WHAT YOU HAVE TO DO: Your task is to reproduce, exactly and only, the lines running from the line containing "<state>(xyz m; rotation" to the end of the data below, both included.

Extracted data entries:
[Start of Attachment]

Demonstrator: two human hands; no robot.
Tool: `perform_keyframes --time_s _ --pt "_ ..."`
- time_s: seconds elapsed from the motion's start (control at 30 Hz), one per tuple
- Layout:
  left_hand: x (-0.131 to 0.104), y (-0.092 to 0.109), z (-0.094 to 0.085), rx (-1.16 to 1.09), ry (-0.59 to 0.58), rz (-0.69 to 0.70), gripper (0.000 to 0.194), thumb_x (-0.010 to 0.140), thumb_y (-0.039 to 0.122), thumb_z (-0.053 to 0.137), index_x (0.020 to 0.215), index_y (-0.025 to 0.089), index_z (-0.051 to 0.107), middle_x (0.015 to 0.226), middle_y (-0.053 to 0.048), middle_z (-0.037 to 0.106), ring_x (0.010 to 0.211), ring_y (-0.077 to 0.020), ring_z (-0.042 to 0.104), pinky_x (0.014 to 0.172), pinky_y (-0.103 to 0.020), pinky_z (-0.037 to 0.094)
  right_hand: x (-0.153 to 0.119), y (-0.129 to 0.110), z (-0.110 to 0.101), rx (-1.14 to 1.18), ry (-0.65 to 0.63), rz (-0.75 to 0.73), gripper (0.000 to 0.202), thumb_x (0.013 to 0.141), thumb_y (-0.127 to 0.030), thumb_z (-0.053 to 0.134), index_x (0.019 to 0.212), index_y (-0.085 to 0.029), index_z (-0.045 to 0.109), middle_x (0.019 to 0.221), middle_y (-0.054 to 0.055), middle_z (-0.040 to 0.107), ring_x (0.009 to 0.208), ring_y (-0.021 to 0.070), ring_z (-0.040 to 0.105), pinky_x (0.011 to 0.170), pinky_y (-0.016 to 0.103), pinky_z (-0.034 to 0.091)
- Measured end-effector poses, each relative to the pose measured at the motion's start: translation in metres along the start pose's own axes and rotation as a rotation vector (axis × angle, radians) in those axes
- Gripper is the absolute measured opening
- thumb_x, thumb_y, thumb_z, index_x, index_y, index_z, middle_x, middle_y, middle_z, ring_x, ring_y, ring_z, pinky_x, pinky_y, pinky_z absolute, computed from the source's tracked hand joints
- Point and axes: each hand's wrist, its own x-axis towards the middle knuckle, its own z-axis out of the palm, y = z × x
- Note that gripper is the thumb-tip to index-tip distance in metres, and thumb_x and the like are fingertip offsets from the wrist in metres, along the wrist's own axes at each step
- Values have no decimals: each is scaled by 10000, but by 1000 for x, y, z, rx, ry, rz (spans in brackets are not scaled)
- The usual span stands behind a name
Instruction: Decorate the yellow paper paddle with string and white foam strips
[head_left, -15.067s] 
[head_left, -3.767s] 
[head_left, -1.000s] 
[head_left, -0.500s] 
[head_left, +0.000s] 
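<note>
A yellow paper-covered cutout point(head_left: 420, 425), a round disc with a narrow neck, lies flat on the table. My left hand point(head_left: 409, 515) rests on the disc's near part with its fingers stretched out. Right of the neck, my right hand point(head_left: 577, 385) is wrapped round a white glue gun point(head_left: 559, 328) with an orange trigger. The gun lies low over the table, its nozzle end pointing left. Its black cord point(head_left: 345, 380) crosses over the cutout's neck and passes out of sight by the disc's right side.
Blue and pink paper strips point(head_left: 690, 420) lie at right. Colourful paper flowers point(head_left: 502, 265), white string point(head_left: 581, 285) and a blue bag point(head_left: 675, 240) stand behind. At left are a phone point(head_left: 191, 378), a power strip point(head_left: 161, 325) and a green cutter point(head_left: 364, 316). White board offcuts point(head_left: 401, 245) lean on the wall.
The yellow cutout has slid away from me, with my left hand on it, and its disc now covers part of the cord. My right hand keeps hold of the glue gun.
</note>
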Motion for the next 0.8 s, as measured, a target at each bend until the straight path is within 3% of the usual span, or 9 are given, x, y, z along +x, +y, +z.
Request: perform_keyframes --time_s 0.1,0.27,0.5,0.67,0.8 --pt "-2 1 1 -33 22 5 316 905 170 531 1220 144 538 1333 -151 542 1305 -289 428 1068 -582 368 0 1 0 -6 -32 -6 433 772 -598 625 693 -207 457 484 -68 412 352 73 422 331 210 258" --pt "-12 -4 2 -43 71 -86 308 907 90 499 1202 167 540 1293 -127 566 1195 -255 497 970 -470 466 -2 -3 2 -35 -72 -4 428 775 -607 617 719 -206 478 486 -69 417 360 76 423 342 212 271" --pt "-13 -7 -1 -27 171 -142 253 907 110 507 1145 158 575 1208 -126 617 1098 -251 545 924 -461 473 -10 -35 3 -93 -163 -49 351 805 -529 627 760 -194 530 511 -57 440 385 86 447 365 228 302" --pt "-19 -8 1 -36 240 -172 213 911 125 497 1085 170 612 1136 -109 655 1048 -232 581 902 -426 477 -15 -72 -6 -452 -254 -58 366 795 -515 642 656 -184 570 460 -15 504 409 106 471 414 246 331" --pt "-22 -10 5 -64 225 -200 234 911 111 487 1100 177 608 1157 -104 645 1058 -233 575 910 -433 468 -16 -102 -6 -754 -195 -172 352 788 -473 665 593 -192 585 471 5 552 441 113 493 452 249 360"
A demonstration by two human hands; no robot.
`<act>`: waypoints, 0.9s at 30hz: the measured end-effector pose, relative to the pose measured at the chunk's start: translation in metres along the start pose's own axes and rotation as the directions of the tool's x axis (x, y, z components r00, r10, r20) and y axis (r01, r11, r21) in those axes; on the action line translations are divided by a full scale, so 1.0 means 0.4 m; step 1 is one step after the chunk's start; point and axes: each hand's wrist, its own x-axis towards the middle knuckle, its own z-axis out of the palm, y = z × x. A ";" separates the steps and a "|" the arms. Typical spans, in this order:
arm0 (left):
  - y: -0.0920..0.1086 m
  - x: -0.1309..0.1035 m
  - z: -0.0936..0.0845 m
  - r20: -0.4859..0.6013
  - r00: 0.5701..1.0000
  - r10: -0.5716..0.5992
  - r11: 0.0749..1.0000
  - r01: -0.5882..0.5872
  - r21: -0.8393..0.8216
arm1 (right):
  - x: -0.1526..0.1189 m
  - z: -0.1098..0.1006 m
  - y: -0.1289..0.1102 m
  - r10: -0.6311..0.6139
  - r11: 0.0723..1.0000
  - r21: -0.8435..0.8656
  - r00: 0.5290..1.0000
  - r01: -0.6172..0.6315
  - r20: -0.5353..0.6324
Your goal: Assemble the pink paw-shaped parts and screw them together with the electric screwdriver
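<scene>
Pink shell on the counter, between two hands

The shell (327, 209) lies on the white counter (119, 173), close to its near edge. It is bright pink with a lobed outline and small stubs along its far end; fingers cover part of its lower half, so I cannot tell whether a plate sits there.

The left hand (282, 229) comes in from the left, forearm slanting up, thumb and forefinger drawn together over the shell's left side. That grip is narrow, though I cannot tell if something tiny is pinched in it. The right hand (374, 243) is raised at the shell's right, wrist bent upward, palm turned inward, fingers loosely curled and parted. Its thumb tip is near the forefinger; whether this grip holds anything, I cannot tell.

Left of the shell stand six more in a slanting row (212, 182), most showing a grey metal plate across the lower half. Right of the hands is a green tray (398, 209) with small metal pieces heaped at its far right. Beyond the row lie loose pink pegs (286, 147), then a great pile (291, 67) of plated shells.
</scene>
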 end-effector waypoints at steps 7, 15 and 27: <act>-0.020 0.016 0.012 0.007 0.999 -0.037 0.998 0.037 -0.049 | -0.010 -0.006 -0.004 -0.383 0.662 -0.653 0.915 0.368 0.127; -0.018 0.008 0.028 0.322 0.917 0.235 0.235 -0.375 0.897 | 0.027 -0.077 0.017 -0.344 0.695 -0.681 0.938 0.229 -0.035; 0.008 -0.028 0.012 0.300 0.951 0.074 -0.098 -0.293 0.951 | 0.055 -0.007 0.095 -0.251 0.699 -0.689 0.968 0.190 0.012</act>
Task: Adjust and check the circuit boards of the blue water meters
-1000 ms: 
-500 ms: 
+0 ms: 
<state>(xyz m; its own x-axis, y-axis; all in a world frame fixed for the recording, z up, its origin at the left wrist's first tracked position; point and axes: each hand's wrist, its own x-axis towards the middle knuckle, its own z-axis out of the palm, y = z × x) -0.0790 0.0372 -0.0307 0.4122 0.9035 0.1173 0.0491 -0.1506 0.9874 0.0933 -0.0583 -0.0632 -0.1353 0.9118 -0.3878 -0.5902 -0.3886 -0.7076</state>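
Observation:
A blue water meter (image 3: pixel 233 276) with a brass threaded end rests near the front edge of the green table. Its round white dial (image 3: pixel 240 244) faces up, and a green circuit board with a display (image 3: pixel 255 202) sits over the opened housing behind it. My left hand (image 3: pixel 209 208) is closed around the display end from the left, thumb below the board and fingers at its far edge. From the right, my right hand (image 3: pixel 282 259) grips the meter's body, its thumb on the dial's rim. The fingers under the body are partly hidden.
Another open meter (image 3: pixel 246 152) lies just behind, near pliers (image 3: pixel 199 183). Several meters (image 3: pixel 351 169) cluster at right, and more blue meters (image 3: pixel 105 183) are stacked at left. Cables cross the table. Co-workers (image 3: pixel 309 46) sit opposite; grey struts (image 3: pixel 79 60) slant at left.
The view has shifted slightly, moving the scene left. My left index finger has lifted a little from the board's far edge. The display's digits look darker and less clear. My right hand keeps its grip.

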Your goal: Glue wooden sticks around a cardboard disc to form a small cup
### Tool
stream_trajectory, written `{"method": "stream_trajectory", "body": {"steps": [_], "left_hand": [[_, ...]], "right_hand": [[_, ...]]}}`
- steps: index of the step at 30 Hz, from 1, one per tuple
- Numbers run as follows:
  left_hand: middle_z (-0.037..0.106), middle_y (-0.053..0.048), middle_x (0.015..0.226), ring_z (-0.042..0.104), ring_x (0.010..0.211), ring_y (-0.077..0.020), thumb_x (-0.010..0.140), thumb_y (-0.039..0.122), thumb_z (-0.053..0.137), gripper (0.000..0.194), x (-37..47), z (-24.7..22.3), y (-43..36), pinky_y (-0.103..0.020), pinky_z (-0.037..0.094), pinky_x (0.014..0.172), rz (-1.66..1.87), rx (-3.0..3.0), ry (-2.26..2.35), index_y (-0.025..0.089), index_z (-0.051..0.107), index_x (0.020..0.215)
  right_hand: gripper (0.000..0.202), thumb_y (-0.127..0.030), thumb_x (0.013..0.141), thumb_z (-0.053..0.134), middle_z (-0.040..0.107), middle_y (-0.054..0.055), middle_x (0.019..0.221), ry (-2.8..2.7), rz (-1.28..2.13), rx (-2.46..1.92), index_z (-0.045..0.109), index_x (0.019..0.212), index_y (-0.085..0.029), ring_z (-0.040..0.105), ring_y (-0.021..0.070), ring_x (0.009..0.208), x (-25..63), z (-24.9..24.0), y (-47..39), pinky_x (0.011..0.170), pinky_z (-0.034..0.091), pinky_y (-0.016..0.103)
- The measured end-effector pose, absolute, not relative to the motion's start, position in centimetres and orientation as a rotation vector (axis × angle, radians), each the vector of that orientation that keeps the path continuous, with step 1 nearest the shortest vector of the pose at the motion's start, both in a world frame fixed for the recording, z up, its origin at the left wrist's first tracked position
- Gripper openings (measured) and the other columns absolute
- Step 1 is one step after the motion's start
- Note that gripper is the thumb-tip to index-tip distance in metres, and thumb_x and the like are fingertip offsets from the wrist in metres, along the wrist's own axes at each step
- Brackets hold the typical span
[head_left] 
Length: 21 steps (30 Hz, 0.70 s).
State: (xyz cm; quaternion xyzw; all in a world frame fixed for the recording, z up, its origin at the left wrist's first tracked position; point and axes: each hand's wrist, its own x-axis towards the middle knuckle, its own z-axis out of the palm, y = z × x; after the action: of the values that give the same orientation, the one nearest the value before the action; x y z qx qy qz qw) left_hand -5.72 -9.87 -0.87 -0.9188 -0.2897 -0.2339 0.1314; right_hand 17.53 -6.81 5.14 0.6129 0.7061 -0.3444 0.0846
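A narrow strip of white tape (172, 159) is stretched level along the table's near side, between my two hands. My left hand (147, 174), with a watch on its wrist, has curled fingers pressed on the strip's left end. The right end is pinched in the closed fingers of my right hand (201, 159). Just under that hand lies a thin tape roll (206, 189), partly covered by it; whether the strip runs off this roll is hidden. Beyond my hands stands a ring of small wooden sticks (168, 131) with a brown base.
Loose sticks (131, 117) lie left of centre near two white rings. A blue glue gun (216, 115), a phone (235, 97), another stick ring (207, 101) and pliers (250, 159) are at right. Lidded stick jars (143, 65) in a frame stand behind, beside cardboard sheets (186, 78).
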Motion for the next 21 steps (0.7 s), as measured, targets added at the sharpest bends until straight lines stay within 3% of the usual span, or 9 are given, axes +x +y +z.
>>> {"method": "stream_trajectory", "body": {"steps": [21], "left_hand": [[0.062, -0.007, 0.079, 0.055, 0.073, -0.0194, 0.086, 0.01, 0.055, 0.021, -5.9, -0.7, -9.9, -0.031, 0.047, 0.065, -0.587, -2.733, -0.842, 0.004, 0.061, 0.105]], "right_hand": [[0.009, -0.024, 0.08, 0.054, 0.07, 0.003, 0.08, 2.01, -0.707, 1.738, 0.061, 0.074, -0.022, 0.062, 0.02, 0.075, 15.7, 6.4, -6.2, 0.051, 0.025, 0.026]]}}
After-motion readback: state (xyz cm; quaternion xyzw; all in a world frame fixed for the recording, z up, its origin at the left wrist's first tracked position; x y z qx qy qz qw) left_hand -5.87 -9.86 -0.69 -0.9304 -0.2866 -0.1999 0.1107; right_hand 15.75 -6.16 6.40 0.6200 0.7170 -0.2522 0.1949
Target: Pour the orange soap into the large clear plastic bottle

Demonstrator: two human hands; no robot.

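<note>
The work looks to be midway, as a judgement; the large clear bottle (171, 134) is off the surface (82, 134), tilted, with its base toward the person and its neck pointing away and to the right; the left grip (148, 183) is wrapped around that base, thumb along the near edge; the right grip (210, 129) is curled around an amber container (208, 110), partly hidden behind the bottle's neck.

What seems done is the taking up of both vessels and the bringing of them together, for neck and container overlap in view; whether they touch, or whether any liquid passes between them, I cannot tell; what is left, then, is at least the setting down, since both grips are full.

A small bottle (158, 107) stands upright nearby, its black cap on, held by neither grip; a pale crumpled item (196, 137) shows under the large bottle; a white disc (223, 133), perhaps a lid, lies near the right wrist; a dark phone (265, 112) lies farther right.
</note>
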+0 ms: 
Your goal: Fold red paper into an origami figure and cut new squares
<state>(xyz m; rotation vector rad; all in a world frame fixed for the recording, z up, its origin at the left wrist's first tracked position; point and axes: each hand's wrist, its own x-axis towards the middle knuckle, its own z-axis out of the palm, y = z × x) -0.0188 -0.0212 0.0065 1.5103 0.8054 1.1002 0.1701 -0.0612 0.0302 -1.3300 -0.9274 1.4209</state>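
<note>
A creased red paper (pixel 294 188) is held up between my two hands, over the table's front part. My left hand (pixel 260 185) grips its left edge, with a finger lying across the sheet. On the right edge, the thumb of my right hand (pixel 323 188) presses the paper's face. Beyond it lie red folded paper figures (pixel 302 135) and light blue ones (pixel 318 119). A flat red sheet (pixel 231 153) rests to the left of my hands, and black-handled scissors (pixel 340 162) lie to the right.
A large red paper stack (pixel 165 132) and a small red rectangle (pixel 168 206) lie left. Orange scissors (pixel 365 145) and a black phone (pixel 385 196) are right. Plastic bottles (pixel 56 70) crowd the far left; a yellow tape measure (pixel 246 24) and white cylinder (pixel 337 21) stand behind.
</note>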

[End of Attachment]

REPLY:
<state>(xyz m; rotation vector rad; all in a world frame fixed for the recording, z up, its origin at the left wrist's first tracked position; point and axes: each hand's wrist, its own x-axis towards the middle knuckle, its own z-axis out of the palm, y = z × x) -0.0188 -0.0212 0.0065 1.5103 0.8054 1.1002 0.1701 -0.0612 0.0302 -1.3300 -0.9274 1.4209</state>
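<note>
A creased red paper (pixel 294 188) is held up between my two hands, over the table's front part. My left hand (pixel 260 185) grips its left edge, with a finger lying across the sheet. On the right edge, the thumb of my right hand (pixel 323 188) presses the paper's face. Beyond it lie red folded paper figures (pixel 302 135) and light blue ones (pixel 318 119). A flat red sheet (pixel 231 153) rests to the left of my hands, and black-handled scissors (pixel 340 162) lie to the right.
A large red paper stack (pixel 165 132) and a small red rectangle (pixel 168 206) lie left. Orange scissors (pixel 365 145) and a black phone (pixel 385 196) are right. Plastic bottles (pixel 56 70) crowd the far left; a yellow tape measure (pixel 246 24) and white cylinder (pixel 337 21) stand behind.
</note>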

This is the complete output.